Data segment START

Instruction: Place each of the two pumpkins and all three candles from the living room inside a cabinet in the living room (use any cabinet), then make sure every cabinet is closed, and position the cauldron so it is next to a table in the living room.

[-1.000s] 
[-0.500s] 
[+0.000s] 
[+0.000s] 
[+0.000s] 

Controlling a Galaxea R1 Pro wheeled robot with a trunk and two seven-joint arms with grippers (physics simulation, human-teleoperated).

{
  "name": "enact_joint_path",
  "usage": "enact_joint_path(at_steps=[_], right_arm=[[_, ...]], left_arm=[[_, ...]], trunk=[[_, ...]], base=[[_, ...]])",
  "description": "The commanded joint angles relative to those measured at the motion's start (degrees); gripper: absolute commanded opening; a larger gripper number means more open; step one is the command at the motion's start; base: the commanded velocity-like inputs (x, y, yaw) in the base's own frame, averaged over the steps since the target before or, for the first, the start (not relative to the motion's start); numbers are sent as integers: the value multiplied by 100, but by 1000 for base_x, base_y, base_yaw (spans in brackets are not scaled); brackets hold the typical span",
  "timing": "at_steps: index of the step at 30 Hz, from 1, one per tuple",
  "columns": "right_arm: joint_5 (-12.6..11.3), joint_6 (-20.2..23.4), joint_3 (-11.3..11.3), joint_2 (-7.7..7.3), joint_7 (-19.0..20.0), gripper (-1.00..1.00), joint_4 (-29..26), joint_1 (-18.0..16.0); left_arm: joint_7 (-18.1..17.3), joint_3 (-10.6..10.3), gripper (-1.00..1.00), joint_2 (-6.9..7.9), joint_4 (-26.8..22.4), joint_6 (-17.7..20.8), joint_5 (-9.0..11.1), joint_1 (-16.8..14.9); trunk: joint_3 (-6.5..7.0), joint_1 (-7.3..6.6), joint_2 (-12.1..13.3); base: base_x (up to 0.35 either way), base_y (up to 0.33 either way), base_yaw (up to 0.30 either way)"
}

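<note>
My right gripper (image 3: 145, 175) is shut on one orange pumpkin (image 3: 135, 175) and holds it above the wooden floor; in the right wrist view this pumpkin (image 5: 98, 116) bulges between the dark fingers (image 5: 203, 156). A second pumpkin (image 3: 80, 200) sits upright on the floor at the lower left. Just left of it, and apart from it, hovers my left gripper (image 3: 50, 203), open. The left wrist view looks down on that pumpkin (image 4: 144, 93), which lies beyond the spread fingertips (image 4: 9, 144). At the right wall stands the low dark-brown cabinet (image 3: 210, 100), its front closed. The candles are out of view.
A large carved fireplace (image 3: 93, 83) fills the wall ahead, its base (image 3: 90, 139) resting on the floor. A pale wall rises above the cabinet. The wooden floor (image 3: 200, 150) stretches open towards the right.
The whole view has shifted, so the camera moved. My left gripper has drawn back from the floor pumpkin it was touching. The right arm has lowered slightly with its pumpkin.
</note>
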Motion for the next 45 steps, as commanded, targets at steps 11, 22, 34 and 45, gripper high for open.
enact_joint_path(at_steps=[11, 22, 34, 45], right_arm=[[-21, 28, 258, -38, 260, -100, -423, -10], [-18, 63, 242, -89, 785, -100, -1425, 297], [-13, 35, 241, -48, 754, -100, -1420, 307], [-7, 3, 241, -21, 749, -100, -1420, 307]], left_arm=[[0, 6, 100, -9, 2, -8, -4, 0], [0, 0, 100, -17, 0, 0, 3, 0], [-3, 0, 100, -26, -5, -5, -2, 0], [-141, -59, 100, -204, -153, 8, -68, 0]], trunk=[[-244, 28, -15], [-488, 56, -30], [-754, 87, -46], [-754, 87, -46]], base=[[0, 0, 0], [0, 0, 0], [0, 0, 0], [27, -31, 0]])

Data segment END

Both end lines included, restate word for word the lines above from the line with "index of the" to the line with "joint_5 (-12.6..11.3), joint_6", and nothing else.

  "timing": "at_steps: index of the step at 30 Hz, from 1, one per tuple",
  "columns": "right_arm: joint_5 (-12.6..11.3), joint_6 (-20.2..23.4), joint_3 (-11.3..11.3), joint_2 (-7.7..7.3), joint_7 (-19.0..20.0), gripper (-1.00..1.00), joint_4 (-29..26), joint_1 (-18.0..16.0); left_arm: joint_7 (-18.1..17.3), joint_3 (-10.6..10.3), gripper (-1.00..1.00), joint_2 (-6.9..7.9), joint_4 (-26.8..22.4), joint_6 (-17.7..20.8), joint_5 (-9.0..11.1), joint_1 (-16.8..14.9); trunk: joint_3 (-6.5..7.0), joint_1 (-7.3..6.6), joint_2 (-12.1..13.3); base: base_x (up to 0.35 either way), base_y (up to 0.33 either way), base_yaw (up to 0.30 either way)"

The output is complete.